筆者のとりあえずのカスタマイズ例。右下と左下のキーをそれぞれレイヤー1とレイヤー2へアクセスするキーとしたほか、Aキーの左にCtrlキーを移動した

レイヤー2は右手のHJKLにカーソルキー移動、その上下にHome/END/PGUP/PGDNキーを配置。さらに左下のキー+左Winを押すとIMEがオン・オフできるように英語配列キーボードにおけるIMEオン・オフのショートカット(Alt+`)を登録した

一通り設定が終わったら設定をjson形式で書き出し、さらにファームウェアも出力させておこう。ファームウェアは「QMK Toolbox」を使うことでキーボードに書き込める。

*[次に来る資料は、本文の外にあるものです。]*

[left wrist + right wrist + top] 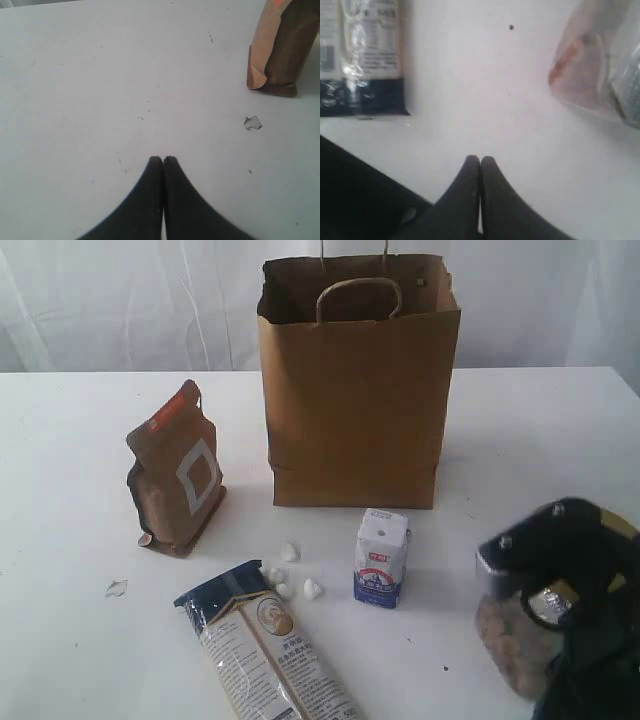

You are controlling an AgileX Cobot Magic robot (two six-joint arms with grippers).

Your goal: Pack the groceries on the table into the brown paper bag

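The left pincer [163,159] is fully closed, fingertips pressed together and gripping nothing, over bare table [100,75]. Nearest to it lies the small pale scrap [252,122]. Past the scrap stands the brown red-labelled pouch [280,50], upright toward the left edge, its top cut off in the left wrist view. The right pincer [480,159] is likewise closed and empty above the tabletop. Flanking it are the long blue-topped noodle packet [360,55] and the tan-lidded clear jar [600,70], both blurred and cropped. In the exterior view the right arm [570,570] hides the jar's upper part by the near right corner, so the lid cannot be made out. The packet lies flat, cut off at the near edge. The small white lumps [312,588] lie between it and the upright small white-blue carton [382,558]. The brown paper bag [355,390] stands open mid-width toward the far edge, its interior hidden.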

このウェブサービスそのものにキーマップを保存する機能がない。「SETTINGS 设置」タブにある「Save Configuration」ボタンで現在の設定をjson形式のファイルに書き出す。これを読み込ませることで設定が再びブラウザー上で編集できるようになるのだ

キーボードに書き込むファームウェアを出力するには「COMPILE 下载固件」タブで「Download .hex」ボタンをクリックする。「Download .zip」はそのファームを出力するためのソースが落とせる。詳細なカスタマイズをするためには、ソースを直接編集した方がいいが、ビルド環境が必要になる

出力した.hexファイルを「QMK Toolbox(https://github.com/qmk/qmk_toolbox/releases)」で開き、キーボードの「RESET」キー(デフォルトではMO1(最下段、右から2番目)&「\」キー)を押してから「Flash」ボタンを押すと、新ファームに書き換わる

次はオープンソース系キーボードに挑む

初めて自作キーボードに挑む人でもなんとか形になるよう、細かく書いたためかなり長くなってしまった。

だが自作キーボード沼はこの程度ではまだ浅瀬もいいところ。次回はもっと深い“オープンソース系キーボード”に挑戦することにしよう。